Without including any pictures, write out the data below exactly.

• GIVEN INFORMATION:

━━━━━━━━

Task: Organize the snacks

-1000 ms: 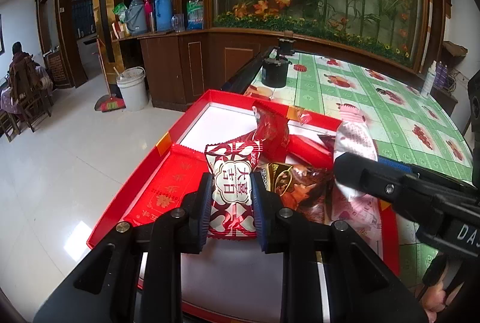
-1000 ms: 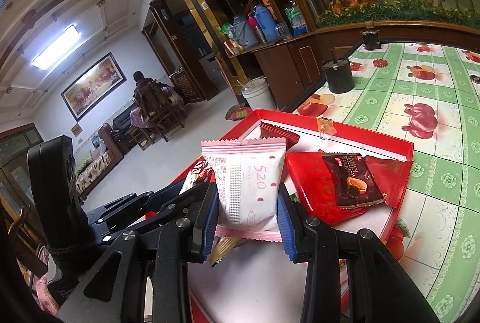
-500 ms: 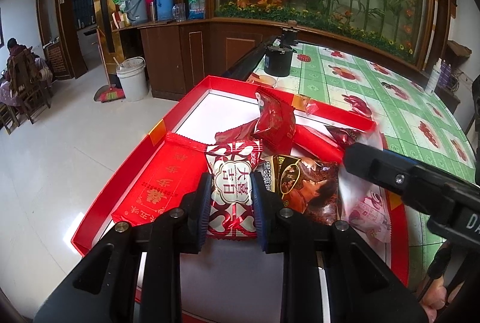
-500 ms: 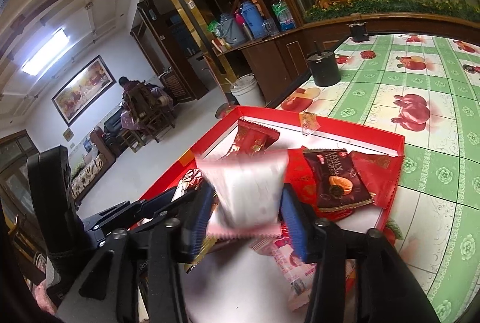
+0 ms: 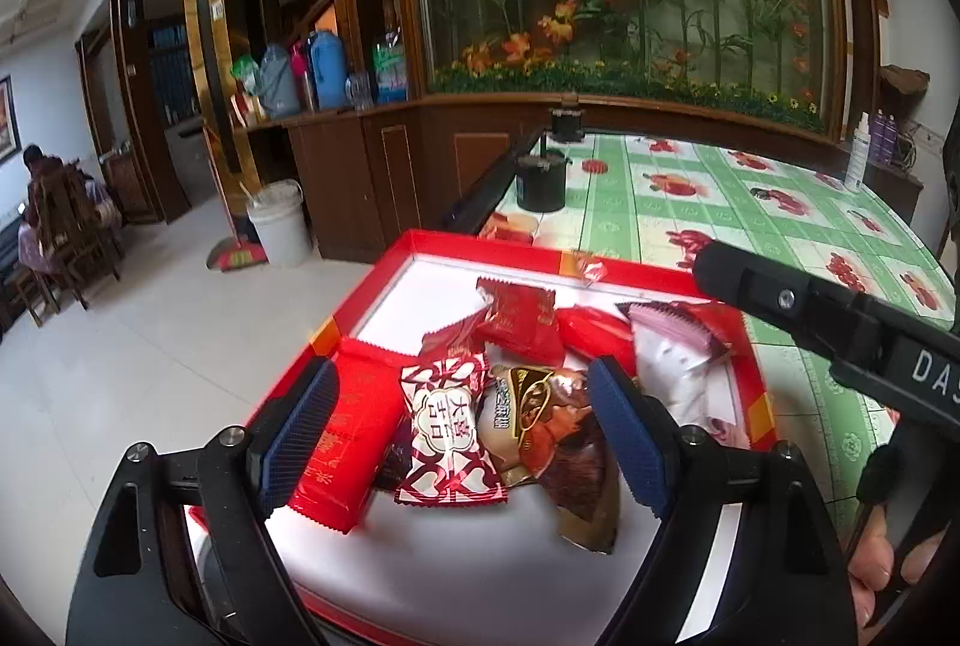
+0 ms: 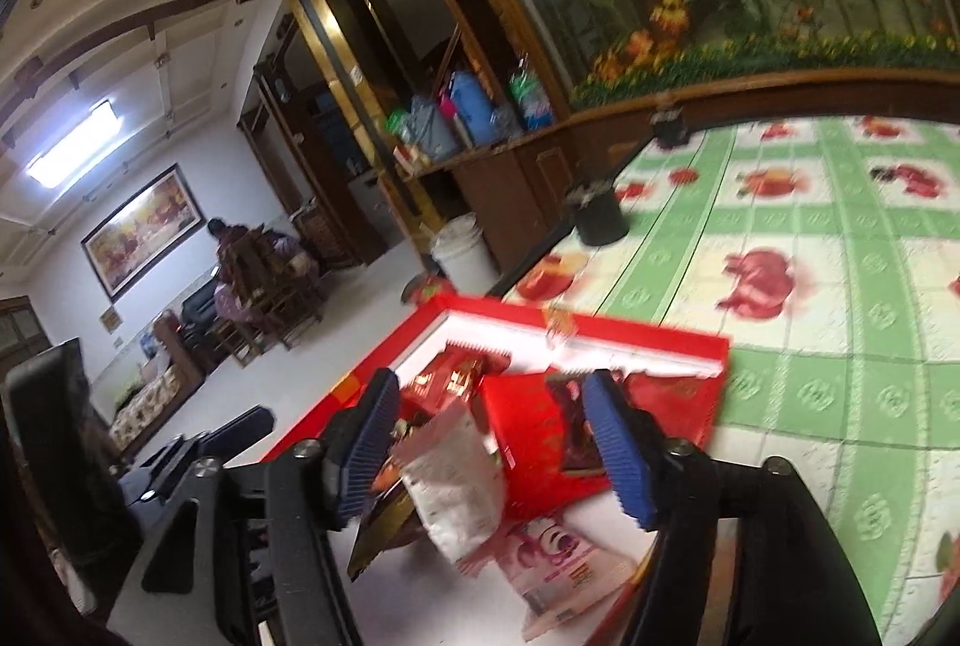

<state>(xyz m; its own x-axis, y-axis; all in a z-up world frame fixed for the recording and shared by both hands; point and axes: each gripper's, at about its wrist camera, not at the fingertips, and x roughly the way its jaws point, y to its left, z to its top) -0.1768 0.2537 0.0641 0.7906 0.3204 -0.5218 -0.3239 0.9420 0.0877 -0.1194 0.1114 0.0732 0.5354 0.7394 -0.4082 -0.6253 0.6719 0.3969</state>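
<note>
1. Left tongs (image 5: 462, 442) opening, pads clear of red-white snack pack (image 5: 449, 433), which lies btwn them in red tray (image 5: 492, 245), long axis along the tongs.
2. Right tongs (image 6: 492, 451) opening; pale pack (image 6: 456, 484), blurred, apparently loose btwn them.

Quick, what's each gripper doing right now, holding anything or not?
Left gripper: jaws opening, red-and-white snack packet lies loose between them.
Right gripper: jaws opening, white snack packet between them, no longer gripped.
</note>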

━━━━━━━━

• EXERCISE RESPONSE:
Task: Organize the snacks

-1000 ms: 
-1000 ms: 
-500 ms: 
-500 ms: 
+0 ms: 
+0 ms: 

<state>(xyz m; its own x-axis, y-axis; all in a z-up world frame fixed for the recording and shared by both hands; point and axes: each gripper's, at about its wrist camera, not at the fingertips, and x roughly the way its jaws point, y to its left, z to its top) -0.1768 0.2537 0.0641 0.7906 0.3204 -0.5218 -0.3239 0.9420 0.0877 -0.1194 0.1114 0.0732 0.5354 0.7394 -0.4082 -0.6253 0.6719 0.3969</state>
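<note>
1. Left tongs (image 5: 462, 442) opening, pads clear of red-white snack pack (image 5: 449, 433), which lies btwn them in red tray (image 5: 492, 245), long axis along the tongs.
2. Right tongs (image 6: 492, 451) opening; pale pack (image 6: 456, 484), blurred, apparently loose btwn them.

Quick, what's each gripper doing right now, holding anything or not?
Left gripper: jaws opening, red-and-white snack packet lies loose between them.
Right gripper: jaws opening, white snack packet between them, no longer gripped.
</note>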

Reply complete, and nothing else is required.